Fiction has been nowhere to be seen in recent..er, months, but just a couple of days ago I read
Fantastic Voyage by Isaac Asimov. It's a bit unusual in that the story isn't Asimov's: it was a movie he was asked to produce a novelization of. I've not seen the movie, but the novel is supposed to have removed plot holes and bolstered the scientific content The story is one of scientific adventure and political espionage, combining the cultural norms of the 1960s with technology beyond today's imagination. In the world of
Fantastic Voyage, the globe is still polarized into the NATO and Warsaw camps, and the peace of the Cold War is kept by stalemate: neither side can gain a decisive advantage over the other quite quickly enough. That may change: for years, both have maintained experiments in miniaturization technology (that is, shrinking things), but the technology hasn't proven militarily useful yet because of restrictions. A Soviet scientist has found a way to get around those restrictions, and he has defected to the United States. Astonishingly the Soviets weren't just willing to let him desert without offering a goodbye kiss, so now he's in the hospital with a blood clot in his brain threatening death or dementia. The American solution is to shrink a submarine to the size of a bacterium, and use it to eliminate the clot with a laser. Unfortunately, one of the crew is a traitor, and so the book's hero, Grant, must ferret that individual out while the ship navigates the perilous world of the human body, a world which must be survived but not fought because fighting it might mean the death of the defector.
It's rather like
The Odyssey: what was supposed to be a simple run from the neck to the brain turns into a prolonged and dangerous trip through the entire body, where something goes wrong at every turn.
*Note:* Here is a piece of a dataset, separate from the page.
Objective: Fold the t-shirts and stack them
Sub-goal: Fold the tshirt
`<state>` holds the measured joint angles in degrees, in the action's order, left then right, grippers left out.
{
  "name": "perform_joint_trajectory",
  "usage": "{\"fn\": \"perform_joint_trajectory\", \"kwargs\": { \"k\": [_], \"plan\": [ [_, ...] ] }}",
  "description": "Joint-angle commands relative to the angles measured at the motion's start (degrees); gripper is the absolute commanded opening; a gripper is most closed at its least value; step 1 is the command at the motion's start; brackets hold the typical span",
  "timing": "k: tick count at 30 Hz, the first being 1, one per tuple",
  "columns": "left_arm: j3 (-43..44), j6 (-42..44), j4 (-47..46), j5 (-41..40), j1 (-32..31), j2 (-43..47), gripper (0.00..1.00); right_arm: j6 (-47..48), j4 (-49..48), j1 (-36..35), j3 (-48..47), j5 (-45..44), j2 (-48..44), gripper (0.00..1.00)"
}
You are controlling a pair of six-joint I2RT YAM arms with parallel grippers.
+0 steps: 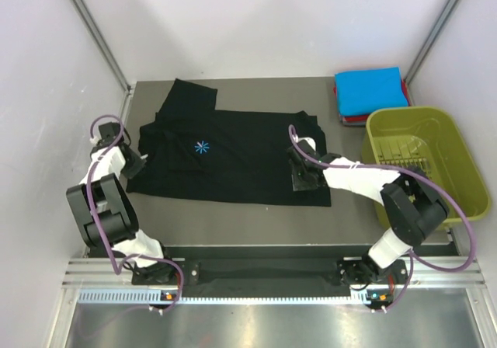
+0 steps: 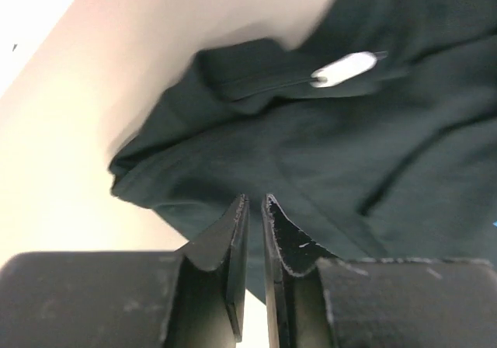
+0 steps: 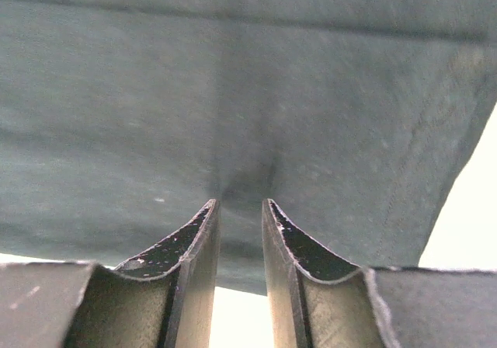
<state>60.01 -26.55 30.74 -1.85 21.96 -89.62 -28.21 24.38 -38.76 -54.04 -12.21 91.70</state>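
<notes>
The black t-shirt (image 1: 233, 158) lies spread across the table, its light-blue starburst print (image 1: 202, 147) facing up. My left gripper (image 1: 133, 161) is at the shirt's left edge. In the left wrist view its jaws (image 2: 254, 202) stand nearly together on the dark cloth (image 2: 326, 154), close to the white neck label (image 2: 342, 68). My right gripper (image 1: 299, 175) presses down on the shirt's right part. In the right wrist view its tips (image 3: 241, 202) stand a small way apart, with the cloth (image 3: 233, 92) puckered between them. A folded bright blue t-shirt (image 1: 371, 90) lies on a red one (image 1: 357, 119) at the back right.
An olive-green plastic basket (image 1: 411, 112) stands at the right edge of the table, just in front of the folded stack. Grey walls close in on the left, right and back. The arm bases sit on a rail along the near edge.
</notes>
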Motion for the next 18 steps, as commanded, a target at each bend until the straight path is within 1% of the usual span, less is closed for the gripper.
{"fn": "perform_joint_trajectory", "kwargs": {
  "k": [1,2,3,5,6,9,10,12,14,16,18],
  "plan": [
    [-2.7,-3.07,-2.44,-5.52,0.28,-2.3,0.18,-2.63,-3.02,1.32,2.96,-1.67,-3.19,0.29],
    [-3.23,-4.12,-2.35,-7.28,0.28,-2.74,0.19,-3.17,-2.94,1.58,3.59,-1.77,-3.37,0.29],
    [-4.27,-4.48,-2.35,-11.04,0.28,-3.71,0.19,-3.69,-2.85,1.76,4.9,-1.94,-3.46,0.28],
    [-4.81,-6.49,-1.22,-15.35,0.28,-4.85,0.19,-5.54,-2.24,1.67,6.22,-2.64,-3.98,0.28],
    [-4.9,-7.37,-0.51,-18.95,0.37,-5.38,0.2,-6.33,-2.06,1.76,6.92,-3.08,-4.07,0.28],
    [-5.42,-11.23,2.74,-23.98,0.46,-7.31,0.18,-9.23,-0.83,1.67,9.91,-4.49,-4.95,0.27],
    [-5.78,-12.38,3.53,-26.95,0.54,-7.49,0.18,-10.45,-0.13,1.67,10.44,-5.19,-5.47,0.27],
    [-7.0,-15.98,5.46,-29.78,1.16,-6.8,0.18,-11.34,0.49,1.67,11.5,-5.55,-6.27,0.26],
    [-8.32,-17.57,4.95,-31.55,1.25,-3.99,0.19,-12.4,1.19,1.76,12.99,-6.07,-8.28,0.27],
    [-9.73,-18.45,4.59,-32.16,1.25,-1.18,0.2,-13.1,1.55,1.67,14.4,-6.34,-9.95,0.27],
    [-8.87,-17.84,4.76,-30.41,1.25,-0.2,0.21,-13.28,1.55,1.76,15.1,-5.99,-12.5,0.27]
  ]
}}
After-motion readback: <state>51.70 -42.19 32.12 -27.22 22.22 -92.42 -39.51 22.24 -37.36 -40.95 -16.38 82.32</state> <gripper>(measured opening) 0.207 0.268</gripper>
Here the monsters are white blood cells and antibodies, not cyclopes; and here the obstacles are the beating heart and lymph nodes, not Scylla and Charybdis. The decades since this book and the movie's publication have seen a lot of works inspired by it, like the
Magic Schoolbus trips inside the body I watched as a kid, but this original exploration of the body is still fantastically interesting, even considering the cold war context where a female scientist is an oddity.
Oh, and there's
The Lolita Effect, which covered the same material as
So Sexy So Soon, but not as well.
Reviews are pending for
Hamlet's Blackberry and
Gone Tomorrow, and by pending I mean they would have been posted last week had they not gotten deleted accidentally.
This next week...
I'm just about to finish
Jesus for the Nonreligious, by John Shelby Spong, and am thinking about doing a few more religion reads. Specifically, lately I've been thinking a lot about the origins of Satan. Ever since 2006, I've been interested in the evolution of Judaism, and how parts of it were transformed into apocalyptic Christianity, with Satan as Mr. Evil and a fallen rebel instead of God's quality-assurance agent, as he was in pre-christian Judaism and is now. Also, I am considering a book on the plumbing side of waste management.